• Aim of the task: Give back all of the data exactly as it appears here.
--- Given data Enclosed Below ---
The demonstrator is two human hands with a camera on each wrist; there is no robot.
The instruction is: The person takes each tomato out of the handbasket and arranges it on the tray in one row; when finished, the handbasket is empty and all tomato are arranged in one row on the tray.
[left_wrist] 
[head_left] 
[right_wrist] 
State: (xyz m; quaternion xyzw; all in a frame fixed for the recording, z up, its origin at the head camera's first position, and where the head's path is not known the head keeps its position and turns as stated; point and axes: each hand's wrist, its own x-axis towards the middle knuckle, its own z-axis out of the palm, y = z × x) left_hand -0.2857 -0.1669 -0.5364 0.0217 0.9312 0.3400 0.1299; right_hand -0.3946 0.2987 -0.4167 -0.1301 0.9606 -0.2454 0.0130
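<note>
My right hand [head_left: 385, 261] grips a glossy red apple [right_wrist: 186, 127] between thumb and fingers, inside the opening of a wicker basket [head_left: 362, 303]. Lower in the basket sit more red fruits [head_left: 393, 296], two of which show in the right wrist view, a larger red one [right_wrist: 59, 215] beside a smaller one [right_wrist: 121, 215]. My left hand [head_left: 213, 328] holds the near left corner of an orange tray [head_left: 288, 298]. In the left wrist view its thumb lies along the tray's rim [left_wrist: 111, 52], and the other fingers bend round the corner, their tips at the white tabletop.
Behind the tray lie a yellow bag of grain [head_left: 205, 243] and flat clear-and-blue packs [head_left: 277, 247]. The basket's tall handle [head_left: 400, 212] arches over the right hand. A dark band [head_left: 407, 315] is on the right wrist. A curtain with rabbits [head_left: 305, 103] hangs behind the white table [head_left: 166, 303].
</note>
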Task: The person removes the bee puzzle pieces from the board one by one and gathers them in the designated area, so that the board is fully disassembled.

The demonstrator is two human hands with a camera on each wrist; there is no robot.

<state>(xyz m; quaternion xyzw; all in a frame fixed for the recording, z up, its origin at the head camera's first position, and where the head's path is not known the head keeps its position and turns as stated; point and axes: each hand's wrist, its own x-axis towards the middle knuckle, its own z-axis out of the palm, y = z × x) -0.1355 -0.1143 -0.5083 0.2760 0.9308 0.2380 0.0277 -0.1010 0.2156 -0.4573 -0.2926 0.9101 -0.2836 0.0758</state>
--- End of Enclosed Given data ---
• Solution for this task:
The demonstrator is two human hands with a camera on each wrist; there is no robot.
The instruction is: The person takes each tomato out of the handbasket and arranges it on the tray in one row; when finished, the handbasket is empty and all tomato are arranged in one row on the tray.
[left_wrist] 
[head_left] 
[right_wrist] 
State: (xyz m; quaternion xyzw; all in a frame fixed for the recording, z up, its origin at the head camera's first position, and where the head's path is not known the head keeps its position and turns as stated; point and axes: each hand's wrist, its own x-axis towards the middle knuckle, its own z-axis out of the palm, y = z × x) left_hand -0.2857 -0.1669 -0.5364 0.0217 0.9312 0.3400 0.1299; right_hand -0.3946 0.2987 -0.4167 -0.1301 0.9606 -0.2454 0.0130
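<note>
My right hand [head_left: 385, 261] grips a glossy red apple [right_wrist: 186, 127] between thumb and fingers, inside the opening of a wicker basket [head_left: 362, 303]. Lower in the basket sit more red fruits [head_left: 393, 296], two of which show in the right wrist view, a larger red one [right_wrist: 59, 215] beside a smaller one [right_wrist: 121, 215]. My left hand [head_left: 213, 328] holds the near left corner of an orange tray [head_left: 288, 298]. In the left wrist view its thumb lies along the tray's rim [left_wrist: 111, 52], and the other fingers bend round the corner, their tips at the white tabletop.
Behind the tray lie a yellow bag of grain [head_left: 205, 243] and flat clear-and-blue packs [head_left: 277, 247]. The basket's tall handle [head_left: 400, 212] arches over the right hand. A dark band [head_left: 407, 315] is on the right wrist. A curtain with rabbits [head_left: 305, 103] hangs behind the white table [head_left: 166, 303].
</note>
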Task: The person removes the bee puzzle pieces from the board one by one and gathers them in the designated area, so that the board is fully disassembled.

The demonstrator is two human hands with a camera on each wrist; there is no robot.

<state>(xyz m; quaternion xyzw; all in a frame fixed for the recording, z up, its origin at the head camera's first position, and where the head's path is not known the head keeps its position and turns as stated; point and axes: each hand's wrist, its own x-axis towards the middle knuckle, its own z-axis out of the palm, y = z × x) -0.1355 -0.1143 -0.5083 0.2760 0.9308 0.2380 0.0277 -0.1010 0.2156 -0.4573 -0.2926 0.9101 -0.2836 0.0758</state>

Nothing remains to be added to the answer.